Although its price has surged higher, you could still be forgiven for feeling indifferent about NVC International Holdings' P/S ratio of 0.3x, since the median price-to-sales (or "P/S") ratio for the Household Products industry in Hong Kong is also close to 0.7x. However, investors might be overlooking a clear opportunity or potential setback if there is no rational basis for the P/S.

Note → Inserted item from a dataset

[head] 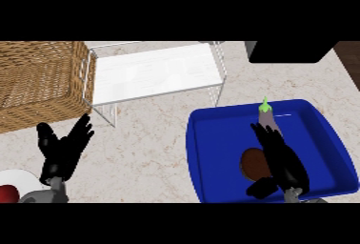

Check out our latest analysis for NVC International Holdings

ps-multiple-vs-industry
SEHK:2222 Price to Sales Ratio vs Industry April 12th 2024

How NVC International Holdings Has Been Performing

For example, consider that NVC International Holdings' financial performance has been poor lately as its revenue has been in decline. Perhaps investors believe the recent revenue performance is enough to keep in line with the industry, which is keeping the P/S from dropping off. If not, then existing shareholders may be a little nervous about the viability of the share price.

Although there are no analyst estimates available for NVC International Holdings, take a look at this free data-rich visualisation to see how the company stacks up on earnings, revenue and cash flow.

Do Revenue Forecasts Match The P/S Ratio?

In order to justify its P/S ratio, NVC International Holdings would need to produce growth that's similar to the industry.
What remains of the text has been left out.